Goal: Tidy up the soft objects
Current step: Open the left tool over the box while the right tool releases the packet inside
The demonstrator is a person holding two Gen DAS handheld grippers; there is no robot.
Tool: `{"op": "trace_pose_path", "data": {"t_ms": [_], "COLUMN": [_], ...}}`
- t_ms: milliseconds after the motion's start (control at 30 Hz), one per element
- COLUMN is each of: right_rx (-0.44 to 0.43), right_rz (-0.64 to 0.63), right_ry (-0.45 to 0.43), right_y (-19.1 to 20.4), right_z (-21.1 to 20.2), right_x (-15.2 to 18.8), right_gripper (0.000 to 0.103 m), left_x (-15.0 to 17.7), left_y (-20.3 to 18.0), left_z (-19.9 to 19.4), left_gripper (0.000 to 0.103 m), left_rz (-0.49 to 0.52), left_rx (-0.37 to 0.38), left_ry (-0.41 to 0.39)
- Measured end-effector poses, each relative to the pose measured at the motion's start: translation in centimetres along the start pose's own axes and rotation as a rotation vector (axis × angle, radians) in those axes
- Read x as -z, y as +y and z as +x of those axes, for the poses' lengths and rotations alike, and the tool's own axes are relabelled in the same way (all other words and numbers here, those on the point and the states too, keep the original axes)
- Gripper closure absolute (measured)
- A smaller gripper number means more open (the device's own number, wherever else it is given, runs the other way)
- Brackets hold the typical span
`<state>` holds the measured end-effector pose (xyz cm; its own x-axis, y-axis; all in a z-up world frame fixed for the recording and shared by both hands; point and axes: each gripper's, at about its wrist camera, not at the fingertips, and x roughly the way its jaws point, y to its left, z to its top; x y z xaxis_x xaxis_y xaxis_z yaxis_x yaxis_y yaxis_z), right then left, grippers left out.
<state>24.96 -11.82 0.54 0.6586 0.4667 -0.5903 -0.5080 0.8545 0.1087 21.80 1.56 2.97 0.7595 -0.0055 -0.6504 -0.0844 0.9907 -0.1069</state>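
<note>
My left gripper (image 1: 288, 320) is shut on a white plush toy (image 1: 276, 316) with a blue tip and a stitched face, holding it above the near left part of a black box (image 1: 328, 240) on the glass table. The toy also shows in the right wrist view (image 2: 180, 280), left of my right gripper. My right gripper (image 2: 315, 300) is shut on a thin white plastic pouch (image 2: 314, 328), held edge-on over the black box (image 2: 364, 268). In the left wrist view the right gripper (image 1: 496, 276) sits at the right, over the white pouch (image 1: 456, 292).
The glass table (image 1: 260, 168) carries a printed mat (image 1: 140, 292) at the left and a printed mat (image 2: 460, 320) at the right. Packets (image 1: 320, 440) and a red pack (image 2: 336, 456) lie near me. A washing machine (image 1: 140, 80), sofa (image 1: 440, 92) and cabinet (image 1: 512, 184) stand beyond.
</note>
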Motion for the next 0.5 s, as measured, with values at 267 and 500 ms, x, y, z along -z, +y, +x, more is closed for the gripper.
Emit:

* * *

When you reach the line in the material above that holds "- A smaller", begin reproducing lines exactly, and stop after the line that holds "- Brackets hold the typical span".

▶ [Response for this exercise]:
- A smaller gripper number means more open (the device's own number, wherever else it is given, runs the other way)
- Brackets hold the typical span

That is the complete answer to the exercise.